According to the half dozen “get well soon” messages I see posted on the part of his wall to which I’m granted access, I gather that Paul Giller recently spent a few days in the hospital with a virulent strain of pneumonia. If he was in the hospital the night I was attacked, that would obviously eliminate him as a suspect.

I click out of Facebook and phone the number for Paul’s agent.

“You have reached the offices of Reed, Johnson, and Associates,
representing the finest talent Miami has to offer,” the recorded female voice announces. “The office is now closed. If you want to leave a message for Selma Reed, press 1. If you want to leave a message for Mark Johnson, press 2. If you want to …”

“I don’t want to,” I say, hanging up the phone and returning to my bedroom. What was I thinking? Of course the office is closed. It’s barely eight thirty in the morning.

I move to the window, grabbing my binoculars. Paul and the woman are still in their bedroom, still largely ignoring one another, careful to avoid contact as they move about the small room. The woman reaches into her purse for her lipstick and applies it without looking in the mirror, then she marches purposefully from the room, Paul following right behind.

Where are they going?

The woman’s clothes indicate that she’s dressed for work, as does the hour. Paul’s clothes tell me nothing. Where is he off to, so early in the morning?

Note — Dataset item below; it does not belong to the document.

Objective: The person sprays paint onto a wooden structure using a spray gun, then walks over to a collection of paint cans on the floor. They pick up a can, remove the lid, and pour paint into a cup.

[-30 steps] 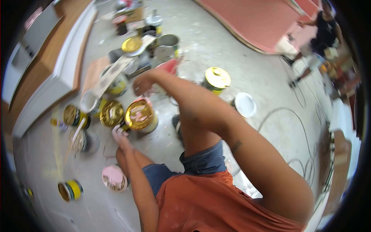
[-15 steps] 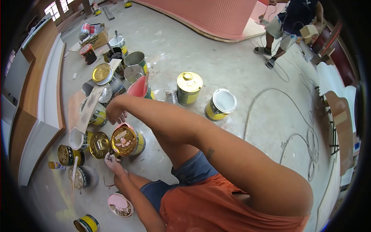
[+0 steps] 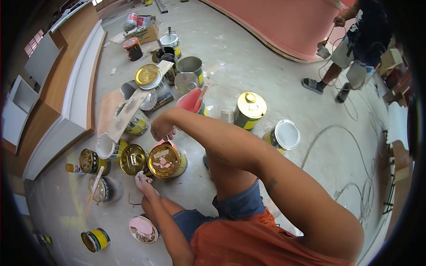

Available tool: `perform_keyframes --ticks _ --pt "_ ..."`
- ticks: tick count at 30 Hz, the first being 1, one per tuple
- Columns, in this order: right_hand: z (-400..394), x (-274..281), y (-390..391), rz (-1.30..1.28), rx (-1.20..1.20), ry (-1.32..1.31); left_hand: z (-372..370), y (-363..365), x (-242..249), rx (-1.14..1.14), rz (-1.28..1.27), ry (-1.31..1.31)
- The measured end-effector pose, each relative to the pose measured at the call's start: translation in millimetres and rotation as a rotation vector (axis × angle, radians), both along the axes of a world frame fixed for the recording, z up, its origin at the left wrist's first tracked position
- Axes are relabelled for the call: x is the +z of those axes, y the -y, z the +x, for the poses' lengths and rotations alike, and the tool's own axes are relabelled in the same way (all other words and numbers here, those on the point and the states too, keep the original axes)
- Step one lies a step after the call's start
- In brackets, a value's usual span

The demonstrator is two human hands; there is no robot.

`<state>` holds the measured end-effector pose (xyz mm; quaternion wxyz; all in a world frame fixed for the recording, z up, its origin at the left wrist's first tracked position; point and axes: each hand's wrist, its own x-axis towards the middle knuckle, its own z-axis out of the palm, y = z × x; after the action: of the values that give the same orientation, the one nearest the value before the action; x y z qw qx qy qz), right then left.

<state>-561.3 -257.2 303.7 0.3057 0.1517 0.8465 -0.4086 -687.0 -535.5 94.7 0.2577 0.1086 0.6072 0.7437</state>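
Note:
My right hand (image 3: 164,126) hangs from a bent wrist at the far rim of a paint tin (image 3: 181,167). Its fingers curl downward, and what they may hold is hidden. The tin's gold lid (image 3: 165,160) is smeared with pink paint, and pink shows along its far edge. Against it stands a second tin with a gold lid (image 3: 134,158). My left hand (image 3: 144,182) is low beside both tins, fingers bent together near their bases. Anything in them is too small to make out.
Several open paint cans and boards (image 3: 126,116) crowd the floor beyond. A yellow-topped can (image 3: 251,105) and a white-topped can (image 3: 287,134) stand to the right. A pink-smeared tin (image 3: 143,229) is near my leg. Another person (image 3: 350,57) stands among hoses at upper right.
My view has turned left, so most surroundings appear further right. Both hands stay beside the gold-lidded tins, with little visible change in their pose.

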Motion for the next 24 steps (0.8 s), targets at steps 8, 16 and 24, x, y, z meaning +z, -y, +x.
perform_keyframes --ticks 8,16,24 --pt "-43 -23 -18 0.329 0.125 -0.071 26 -9 44 0.013 0.105 -0.088" --pt "-90 -51 -4 0.129 -0.325 -0.702 108 -65 136 -0.056 0.076 0.167" --pt "121 -40 20 -0.338 -1.293 -0.291 99 -57 278 -0.4 -0.299 0.302"
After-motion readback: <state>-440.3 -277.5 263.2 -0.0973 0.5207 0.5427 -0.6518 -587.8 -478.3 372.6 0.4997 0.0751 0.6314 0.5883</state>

Before I can think twice about what I’m doing, before I even
know
what I’m doing, I’m racing down the hall of my apartment, grabbing my purse, and heading out the door. If I stop to think, even for one minute, I will stop this craziness and return to the safety of my bed.

Except I’m going crazy there as well.

The elevator arrives within seconds of my pressing the call button, and I am about to step inside when I see a man standing off to the right. He is tall and heavyset, with graying hair and a nose that is too narrow for his wide-set eyes. My knees almost buckle with relief. He is not the man who raped me.

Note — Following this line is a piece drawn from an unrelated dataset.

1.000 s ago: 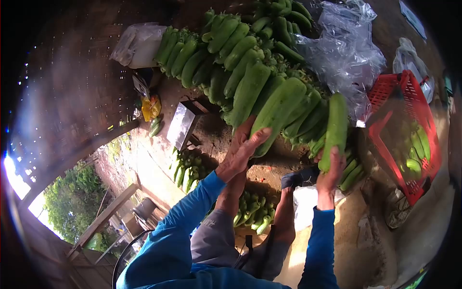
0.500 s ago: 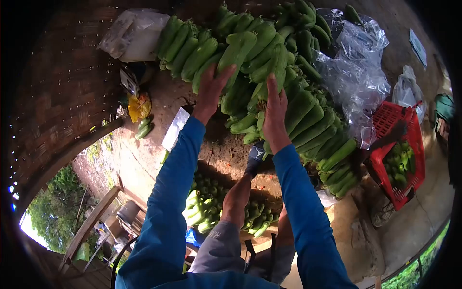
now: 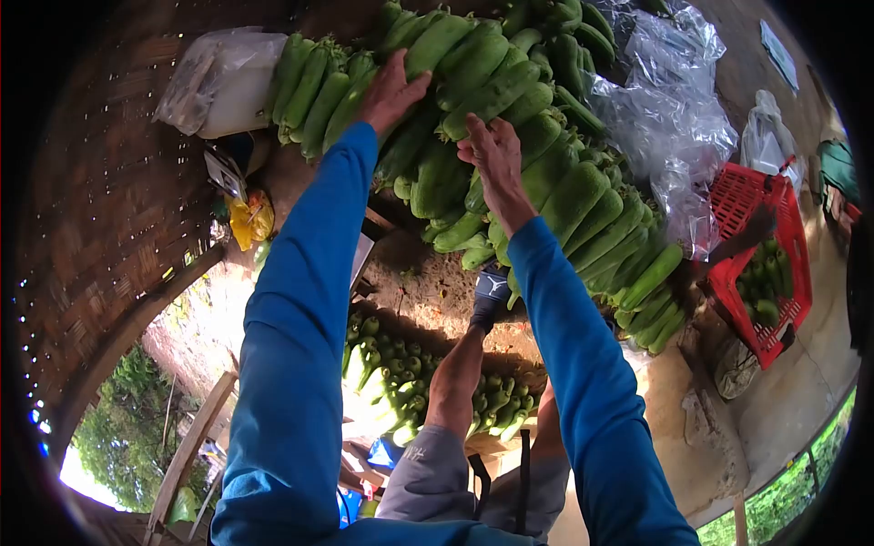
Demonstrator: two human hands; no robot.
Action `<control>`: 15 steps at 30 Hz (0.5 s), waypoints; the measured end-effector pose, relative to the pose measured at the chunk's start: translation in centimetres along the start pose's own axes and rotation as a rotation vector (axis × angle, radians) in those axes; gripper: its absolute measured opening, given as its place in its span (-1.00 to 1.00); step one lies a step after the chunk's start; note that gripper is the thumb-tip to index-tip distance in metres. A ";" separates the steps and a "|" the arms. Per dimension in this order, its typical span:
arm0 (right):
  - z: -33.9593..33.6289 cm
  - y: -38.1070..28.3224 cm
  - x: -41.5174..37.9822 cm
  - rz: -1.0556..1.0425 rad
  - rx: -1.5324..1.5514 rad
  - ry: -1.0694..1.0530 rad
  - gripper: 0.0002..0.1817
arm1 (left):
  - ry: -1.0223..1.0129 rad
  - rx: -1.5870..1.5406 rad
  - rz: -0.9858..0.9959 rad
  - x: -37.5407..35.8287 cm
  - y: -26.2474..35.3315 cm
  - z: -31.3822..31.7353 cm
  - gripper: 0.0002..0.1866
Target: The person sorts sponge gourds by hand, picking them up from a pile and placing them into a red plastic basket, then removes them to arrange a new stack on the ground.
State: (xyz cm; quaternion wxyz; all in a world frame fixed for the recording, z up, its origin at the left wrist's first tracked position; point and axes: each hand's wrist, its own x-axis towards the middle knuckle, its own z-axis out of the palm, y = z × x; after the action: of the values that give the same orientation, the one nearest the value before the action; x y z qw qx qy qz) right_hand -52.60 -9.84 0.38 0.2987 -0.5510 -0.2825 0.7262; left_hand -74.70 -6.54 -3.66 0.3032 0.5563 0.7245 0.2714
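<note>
A long heap of thick green cucumbers (image 3: pixel 578 205) lies in front of me, stacked side by side in rows. My left hand (image 3: pixel 391 93) is over the upper left part of it, thumb and fingers apart, beside the end of one cucumber (image 3: pixel 440 44). Lower and to the right, my right hand (image 3: pixel 496 162) has loosely bent, parted fingers, with the tips right at the lower end of a cucumber (image 3: pixel 492 98) lying slantwise on top. Neither hand is wrapped round anything.
Crumpled clear plastic (image 3: pixel 669 118) covers the heap's right side. A red crate (image 3: pixel 760 196) holding green vegetables stands at right, a person's arm reaching to it. A plastic bag (image 3: pixel 218 77) lies at upper left. More cucumbers (image 3: pixel 391 382) lie on the ground around my legs.
Both hands have come off the cucumbers they were on. My left hand has moved up and left; my right has shifted left, fingers now bent. The cucumbers on top lie differently.
</note>
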 end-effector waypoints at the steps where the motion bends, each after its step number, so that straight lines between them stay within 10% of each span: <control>1: 0.1 -0.3 -0.1 -0.028 0.022 0.021 -0.19 | 0.002 0.065 0.010 0.1 0.7 -0.4 -0.11; 15: -0.9 1.8 -1.3 -0.051 0.025 0.039 -0.09 | -0.119 0.178 -0.019 1.6 0.1 -2.7 -0.22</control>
State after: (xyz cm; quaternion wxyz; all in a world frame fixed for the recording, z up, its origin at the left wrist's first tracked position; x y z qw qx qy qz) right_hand -51.71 -11.89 -0.34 0.3294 -0.5539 -0.2816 0.7110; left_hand -76.96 -5.08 -2.00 0.2979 0.5891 0.7317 0.1696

Although, can I really be sure?

“Going my way?” he asks with a smile.

I hesitate only briefly before my investigator’s instinct pushes me inside. This is what you do. This is who you are. And the only way to regain control of your life is by taking it. If the police lack the authority to investigate Paul Giller, I lack no such power. If there are rules against them tailing him without sufficient so-called cause, I am under no such restrictions.